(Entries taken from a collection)

===============

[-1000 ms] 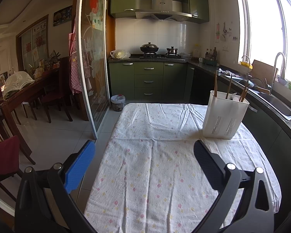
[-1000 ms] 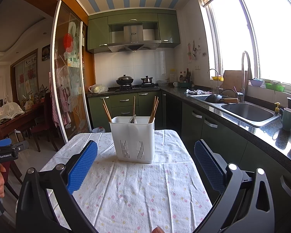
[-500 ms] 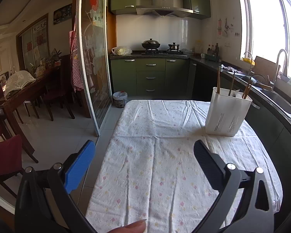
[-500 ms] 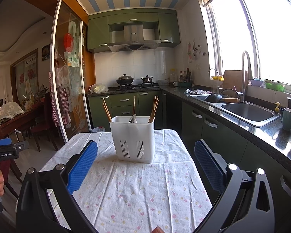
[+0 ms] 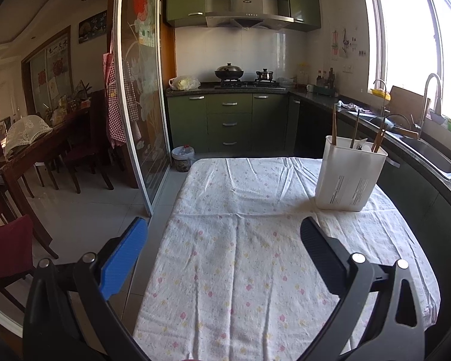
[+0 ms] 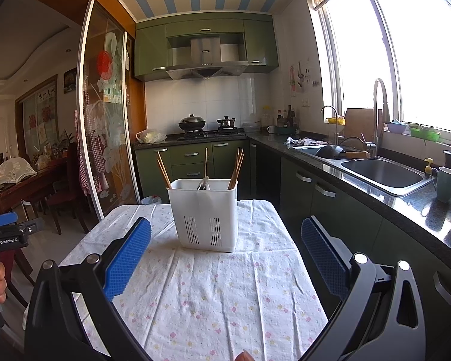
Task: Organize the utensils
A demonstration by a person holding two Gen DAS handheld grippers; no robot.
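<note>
Utensil holder [image 6: 204, 215]: white plastic, slotted near its base, upright on the tabletop, toward the far end and nearer the sink side.
Chopsticks [image 6: 236, 168]: wooden, standing tilted in the utensil holder, some at its left corner, some at its right, one near the back.
Metal cutlery [image 6: 203, 183]: tips just show above the utensil holder's rim, middle section; kind cannot be told.
Tabletop [image 5: 231, 270]: covered by a creased white cloth with small pink and yellow dots; bare around the utensil holder.
Right gripper [image 6: 225, 258]: in front of the utensil holder, well apart from it, jaws wide apart, nothing between them.
Left gripper [image 5: 222, 255]: in front and to the left of the utensil holder, over the cloth's near left edge, jaws wide apart, holding nothing.
Sink [image 6: 381, 173]: right of the utensil holder, set in the dark counter.
Mug [image 6: 444, 184]: on that counter, beyond the sink's near end.
</note>
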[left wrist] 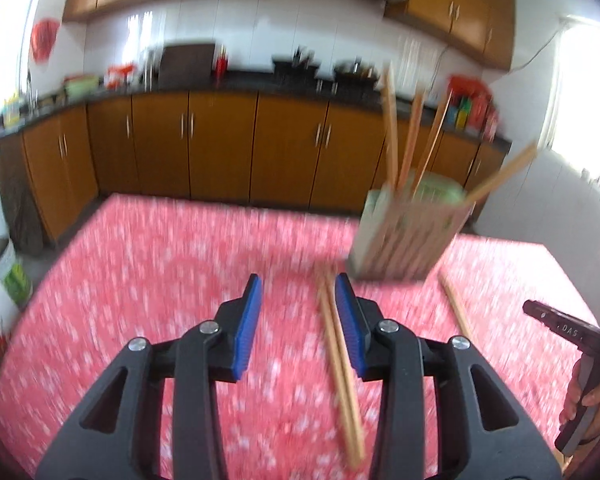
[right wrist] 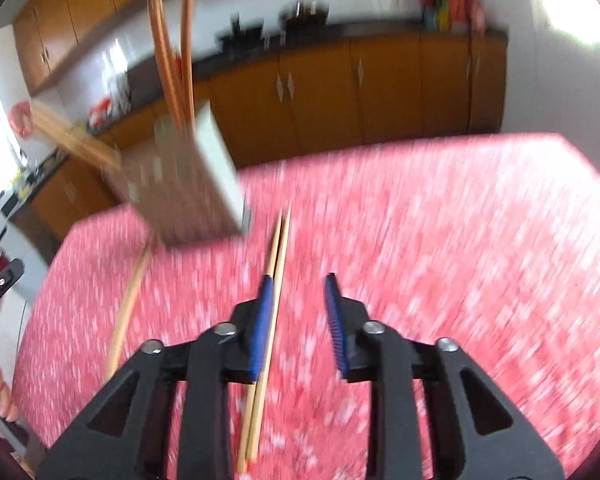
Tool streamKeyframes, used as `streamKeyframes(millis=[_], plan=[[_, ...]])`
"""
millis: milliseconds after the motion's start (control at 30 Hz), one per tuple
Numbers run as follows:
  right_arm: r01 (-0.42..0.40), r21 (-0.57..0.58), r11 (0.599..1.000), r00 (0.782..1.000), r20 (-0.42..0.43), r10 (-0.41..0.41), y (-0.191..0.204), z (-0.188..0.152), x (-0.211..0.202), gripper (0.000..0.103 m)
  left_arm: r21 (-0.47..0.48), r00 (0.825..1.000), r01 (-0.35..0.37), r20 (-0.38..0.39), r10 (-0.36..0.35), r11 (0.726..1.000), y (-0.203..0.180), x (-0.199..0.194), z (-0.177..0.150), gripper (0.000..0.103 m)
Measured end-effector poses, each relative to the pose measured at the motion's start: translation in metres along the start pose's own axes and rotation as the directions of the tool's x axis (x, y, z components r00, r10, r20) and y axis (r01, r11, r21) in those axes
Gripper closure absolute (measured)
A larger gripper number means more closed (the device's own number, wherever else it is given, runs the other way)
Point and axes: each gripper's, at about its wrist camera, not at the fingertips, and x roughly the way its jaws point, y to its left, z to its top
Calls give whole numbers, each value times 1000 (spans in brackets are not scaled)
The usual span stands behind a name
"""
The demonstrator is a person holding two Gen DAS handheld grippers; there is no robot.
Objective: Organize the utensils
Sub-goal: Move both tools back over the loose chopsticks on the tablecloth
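Both my left gripper (left wrist: 298, 284) and right gripper (right wrist: 300, 284) have wide, empty jaws above the red flowered tabletop (left wrist: 180, 272). Orange kitchen cabinets (left wrist: 220, 144) stand behind; everything is blurred.

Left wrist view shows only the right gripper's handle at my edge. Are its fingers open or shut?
Observer: Open. The right gripper holds nothing.
Operator: Is anything lined up with it?
Observer: A pair of chopsticks lies on the tablecloth, running along the inner side of its left finger.
Operator: Where is the holder from there?
Observer: The chopstick holder stands ahead and to the left, just left of that pair's far ends.
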Motion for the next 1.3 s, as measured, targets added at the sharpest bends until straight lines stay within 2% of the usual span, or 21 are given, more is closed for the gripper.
streamKeyframes(millis=[33,133,333,433,500,567,633,733,900,1033,1133,1300], plan=[[-17,-4,1000,999,-47,17,2,-11,12,82,0,1000,0,-20,0,1000,1,5,-7,65],[-36,-17,999,993,-114,34,10,-33,29,85,-9,997,10,-79,-10,1000,0,18,-29,65],[-48,-40,998,988,-151,42,20,-44,41,85,-11,990,32,-135,-33,999,-1,30,-51,65],[-29,-73,997,990,-143,19,31,-46,42,87,-7,988,36,-150,-37,999,-6,34,-51,65],[7,-101,995,991,-136,-21,35,-47,44,96,-6,986,42,-161,-42,999,-8,36,-53,65],[60,-110,992,990,-120,-73,30,-41,47,96,-6,984,49,-171,-49,999,-10,38,-53,65],[111,-70,991,988,-103,-118,19,-39,46,96,-5,982,60,-180,-59,998,-12,39,-55,65],[119,-3,993,988,-100,-119,3,-35,43,96,3,976,79,-202,-77,997,-16,43,-59,72],[120,-3,993,988,-93,-120,0,-36,40,96,28,966,100,-243,-91,995,-26,51,-66,84],[125,-12,992,988,-87,-126,2,-38,39,95,55,959,108,-267,-90,993,-33,54,-71,87],[121,-10,993,989,-86,-121,1,-37,39,95,84,954,91,-292,-62,992,-38,59,-76,89],[131,-32,991,988,-84,-133,3,-37,40,95,105,955,69,-295,-35,992,-40,63,-77,90]])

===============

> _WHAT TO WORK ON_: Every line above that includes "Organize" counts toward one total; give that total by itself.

> _ANSWER BOX_: 2